DAIRY FREE RAW FIG CHEESECAKE
1 ½ cup of almond flour or (ground almonds)
1 cup of raw hazelnuts
1 pinch of salt
4 tablespoons of coconut oil
2 cups pre soaked raw cashew nuts
(soaked for 2 - 3 hours)
¾ cup of almond milk
¼ of cup coconut oil
3 tablespoons of agave syrup or honey (non vegan version)
1 scraped real vanilla pod
2 tablespoons of lemon juice
1 teaspoon of lemon zest
Pinch of pink salt
Fresh figs for topping
1 In a blender mix the hazelnuts and almond flour together until you get a crumb like consistency. Then add coconut oil and a pinch of salt. Give it another whizz and make sure it all combines well together. You should have a wet slightly sticky consistency. Just like a traditional biscuit base.
2 Line a 20 inch cake tin with plastic film.
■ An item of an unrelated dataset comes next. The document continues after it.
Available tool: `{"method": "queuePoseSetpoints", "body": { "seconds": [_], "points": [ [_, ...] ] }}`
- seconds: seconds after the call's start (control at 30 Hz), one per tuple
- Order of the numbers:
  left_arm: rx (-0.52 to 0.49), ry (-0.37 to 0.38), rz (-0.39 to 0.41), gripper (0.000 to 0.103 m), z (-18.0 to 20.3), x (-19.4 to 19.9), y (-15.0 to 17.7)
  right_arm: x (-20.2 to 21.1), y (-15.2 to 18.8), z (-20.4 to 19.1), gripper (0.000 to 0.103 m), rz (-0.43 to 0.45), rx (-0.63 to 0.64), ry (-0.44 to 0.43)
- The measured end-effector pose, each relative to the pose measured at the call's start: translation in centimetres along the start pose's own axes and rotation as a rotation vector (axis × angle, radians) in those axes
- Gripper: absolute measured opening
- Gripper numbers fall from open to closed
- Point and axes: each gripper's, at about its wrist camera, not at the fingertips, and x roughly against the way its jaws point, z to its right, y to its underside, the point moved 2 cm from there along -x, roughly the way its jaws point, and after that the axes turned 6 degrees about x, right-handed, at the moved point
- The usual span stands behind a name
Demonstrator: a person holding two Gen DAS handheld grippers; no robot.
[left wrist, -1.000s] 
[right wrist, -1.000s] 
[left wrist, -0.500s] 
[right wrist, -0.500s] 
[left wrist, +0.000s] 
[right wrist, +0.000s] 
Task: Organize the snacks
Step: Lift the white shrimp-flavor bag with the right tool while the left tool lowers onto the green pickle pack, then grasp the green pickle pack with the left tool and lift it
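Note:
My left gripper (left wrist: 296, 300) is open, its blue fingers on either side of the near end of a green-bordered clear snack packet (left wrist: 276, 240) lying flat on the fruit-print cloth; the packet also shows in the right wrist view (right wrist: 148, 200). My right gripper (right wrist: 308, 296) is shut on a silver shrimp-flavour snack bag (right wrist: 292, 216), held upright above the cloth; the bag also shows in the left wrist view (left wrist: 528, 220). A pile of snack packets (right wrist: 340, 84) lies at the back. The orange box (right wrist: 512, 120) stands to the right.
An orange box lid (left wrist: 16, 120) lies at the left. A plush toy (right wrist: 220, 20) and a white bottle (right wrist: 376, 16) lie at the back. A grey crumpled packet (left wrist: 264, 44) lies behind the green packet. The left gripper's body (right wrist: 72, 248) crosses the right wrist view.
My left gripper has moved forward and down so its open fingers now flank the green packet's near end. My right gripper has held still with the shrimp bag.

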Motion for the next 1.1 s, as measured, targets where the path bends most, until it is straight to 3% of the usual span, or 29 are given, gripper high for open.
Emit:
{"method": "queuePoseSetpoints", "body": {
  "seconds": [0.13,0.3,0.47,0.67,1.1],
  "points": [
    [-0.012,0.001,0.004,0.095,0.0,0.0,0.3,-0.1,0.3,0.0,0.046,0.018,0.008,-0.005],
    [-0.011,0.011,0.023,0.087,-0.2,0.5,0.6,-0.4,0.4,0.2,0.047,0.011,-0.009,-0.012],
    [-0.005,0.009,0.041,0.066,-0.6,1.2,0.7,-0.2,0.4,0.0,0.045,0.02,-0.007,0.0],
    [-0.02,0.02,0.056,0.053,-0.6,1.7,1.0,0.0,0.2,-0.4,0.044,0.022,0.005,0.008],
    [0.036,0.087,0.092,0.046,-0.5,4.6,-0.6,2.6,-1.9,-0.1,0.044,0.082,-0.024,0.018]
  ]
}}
Use one of those cake tins where the sides come off so that you can gently take the cake out when it has set.
3 Press the nut mixture into the cake tin and gently press down so that you have a lovely even base. Make sure you have slightly elevated sides to hold the filling.
4 Store in the fridge and let it set while you make the cheesecake layer.
5 Add all your cheesecake layer ingredients to a blender and mix until you get a lovely smooth consistency.
6 You might have to stop and push the the mix down from the sides and add more almond milk to get the mixture going.
7 But be careful not to add too much liquid as the mixture can get too runny.
8 Add your silky smooth filling into your healthy nut base. Make sure that you don't over fill.
9 Let the base set in the fridge for about 2-3 hours.
10 When the cake has set gently open the cake tin up and carefully peel off the plastic film. Place on a cake platter or plate.
11 Finally top off with seasonal sweet figs and enjoy!
This is a super easy recipe but looks so good it will impress anyone. A real show stopper when it comes to taste and looks!